Segment Open

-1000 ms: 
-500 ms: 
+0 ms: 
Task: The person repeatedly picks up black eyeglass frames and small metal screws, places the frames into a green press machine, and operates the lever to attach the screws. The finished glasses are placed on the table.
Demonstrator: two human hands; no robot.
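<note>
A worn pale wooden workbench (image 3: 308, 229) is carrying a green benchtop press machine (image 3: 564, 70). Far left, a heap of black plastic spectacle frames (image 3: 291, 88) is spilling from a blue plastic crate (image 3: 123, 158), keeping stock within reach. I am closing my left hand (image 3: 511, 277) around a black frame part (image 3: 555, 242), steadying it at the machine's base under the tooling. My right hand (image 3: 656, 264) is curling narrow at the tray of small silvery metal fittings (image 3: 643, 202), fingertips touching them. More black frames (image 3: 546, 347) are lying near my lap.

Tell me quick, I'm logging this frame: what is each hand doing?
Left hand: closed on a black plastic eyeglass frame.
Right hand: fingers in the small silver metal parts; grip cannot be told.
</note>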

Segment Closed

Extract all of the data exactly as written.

-1000 ms: 
-500 ms: 
+0 ms: 
Task: The person repeatedly picks up black eyeglass frames and small metal screws, places the frames into a green press machine, and operates the lever to attach the screws. The finished glasses are placed on the table.
Demonstrator: two human hands; no robot.
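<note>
A worn pale wooden workbench (image 3: 308, 229) is carrying a green benchtop press machine (image 3: 564, 70). Far left, a heap of black plastic spectacle frames (image 3: 291, 88) is spilling from a blue plastic crate (image 3: 123, 158), keeping stock within reach. I am closing my left hand (image 3: 511, 277) around a black frame part (image 3: 555, 242), steadying it at the machine's base under the tooling. My right hand (image 3: 656, 264) is curling narrow at the tray of small silvery metal fittings (image 3: 643, 202), fingertips touching them. More black frames (image 3: 546, 347) are lying near my lap.

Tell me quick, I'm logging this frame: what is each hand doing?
Left hand: closed on a black plastic eyeglass frame.
Right hand: fingers in the small silver metal parts; grip cannot be told.
</note>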

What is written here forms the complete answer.